-- Problem statement --
Print all of the data exactly, but drop the pictures.

-- Data block --

————

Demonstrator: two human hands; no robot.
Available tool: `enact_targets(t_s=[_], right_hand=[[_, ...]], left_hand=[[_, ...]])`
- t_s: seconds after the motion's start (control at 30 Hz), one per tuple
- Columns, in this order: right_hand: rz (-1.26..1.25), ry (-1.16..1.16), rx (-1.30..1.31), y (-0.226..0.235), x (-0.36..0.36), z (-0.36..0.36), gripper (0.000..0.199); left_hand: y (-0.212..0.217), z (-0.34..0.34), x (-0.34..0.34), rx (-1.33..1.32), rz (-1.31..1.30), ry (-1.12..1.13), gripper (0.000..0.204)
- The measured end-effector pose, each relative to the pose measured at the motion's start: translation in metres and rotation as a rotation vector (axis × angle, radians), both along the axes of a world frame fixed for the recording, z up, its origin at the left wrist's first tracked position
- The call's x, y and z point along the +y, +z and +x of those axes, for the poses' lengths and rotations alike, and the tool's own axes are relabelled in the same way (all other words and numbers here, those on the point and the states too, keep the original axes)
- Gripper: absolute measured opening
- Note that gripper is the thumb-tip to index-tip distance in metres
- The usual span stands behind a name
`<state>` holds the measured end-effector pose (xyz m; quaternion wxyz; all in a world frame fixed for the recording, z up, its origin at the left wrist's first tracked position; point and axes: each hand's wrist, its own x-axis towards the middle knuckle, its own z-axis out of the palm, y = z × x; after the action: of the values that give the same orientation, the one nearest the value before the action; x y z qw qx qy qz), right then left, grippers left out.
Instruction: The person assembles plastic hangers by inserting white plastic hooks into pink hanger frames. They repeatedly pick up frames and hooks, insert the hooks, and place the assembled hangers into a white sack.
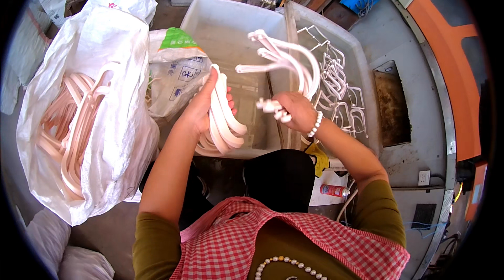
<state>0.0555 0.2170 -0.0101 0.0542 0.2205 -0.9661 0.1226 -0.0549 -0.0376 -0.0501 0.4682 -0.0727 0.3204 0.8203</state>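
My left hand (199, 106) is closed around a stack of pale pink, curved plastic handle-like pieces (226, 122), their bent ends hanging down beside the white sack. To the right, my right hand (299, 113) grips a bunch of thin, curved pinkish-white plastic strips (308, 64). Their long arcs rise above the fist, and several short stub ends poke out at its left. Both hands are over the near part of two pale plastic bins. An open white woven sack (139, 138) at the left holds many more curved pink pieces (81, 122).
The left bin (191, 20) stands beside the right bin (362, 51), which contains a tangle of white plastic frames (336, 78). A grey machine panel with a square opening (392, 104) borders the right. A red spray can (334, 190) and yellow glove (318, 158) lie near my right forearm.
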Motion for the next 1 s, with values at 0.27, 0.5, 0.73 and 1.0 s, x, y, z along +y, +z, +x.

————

-- Task solution --
Demonstrator: two human hands; no robot.
Available tool: `enact_targets(t_s=[_], right_hand=[[_, ...]], left_hand=[[_, ...]])`
- t_s: seconds after the motion's start (control at 30 Hz), one per tuple
- Columns, in this order: right_hand: rz (-1.26..1.25), ry (-1.16..1.16), rx (-1.30..1.31), y (-0.226..0.235), x (-0.36..0.36), z (-0.36..0.36), gripper (0.000..0.199); left_hand: y (-0.212..0.217), z (-0.34..0.34), x (-0.34..0.34), rx (-1.33..1.32), rz (-1.31..1.30), ry (-1.12..1.13), gripper (0.000..0.204)
- The measured end-effector pose, each relative to the pose measured at the motion's start: translation in metres and rotation as a rotation vector (axis × angle, radians), both along the axes of a world frame fixed for the recording, z up, its origin at the left wrist's first tracked position
- The call's x, y and z point along the +y, +z and +x of those axes, for the poses' lengths and rotations alike, and the tool's own axes are relabelled in the same way (all other words and numbers here, those on the point and the states too, keep the original axes)
- Gripper: absolute measured opening
- Note that gripper is the thumb-tip to index-tip distance in metres
- The usual span stands behind a name
`<state>` holds the measured end-effector pose (xyz m; quaternion wxyz; all in a world frame fixed for the recording, z up, its origin at the left wrist's first tracked position; point and axes: each hand's wrist, its own x-axis towards the middle knuckle, its own z-axis out of the palm, y = z × x; after the action: of the values that give the same orientation, the one nearest the value before the action; x y z qw qx qy qz), right then left, grippers left out.
Instruction: The person assembles plastic hangers by inserting white plastic hooks into pink hanger frames. They repeatedly pick up frames and hooks, insert the hooks, and place the assembled hangers into a white sack.
<state>0.0555 0.2170 -0.0101 0.0542 0.2205 -0.9661 0.1226 -0.0549 -0.0376 -0.0501 0.4682 -0.0727 0.3204 0.8203</state>
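My left hand (199, 106) is closed around a stack of pale pink, curved plastic handle-like pieces (226, 122), their bent ends hanging down beside the white sack. To the right, my right hand (299, 113) grips a bunch of thin, curved pinkish-white plastic strips (308, 64). Their long arcs rise above the fist, and several short stub ends poke out at its left. Both hands are over the near part of two pale plastic bins. An open white woven sack (139, 138) at the left holds many more curved pink pieces (81, 122).
The left bin (191, 20) stands beside the right bin (362, 51), which contains a tangle of white plastic frames (336, 78). A grey machine panel with a square opening (392, 104) borders the right. A red spray can (334, 190) and yellow glove (318, 158) lie near my right forearm.
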Motion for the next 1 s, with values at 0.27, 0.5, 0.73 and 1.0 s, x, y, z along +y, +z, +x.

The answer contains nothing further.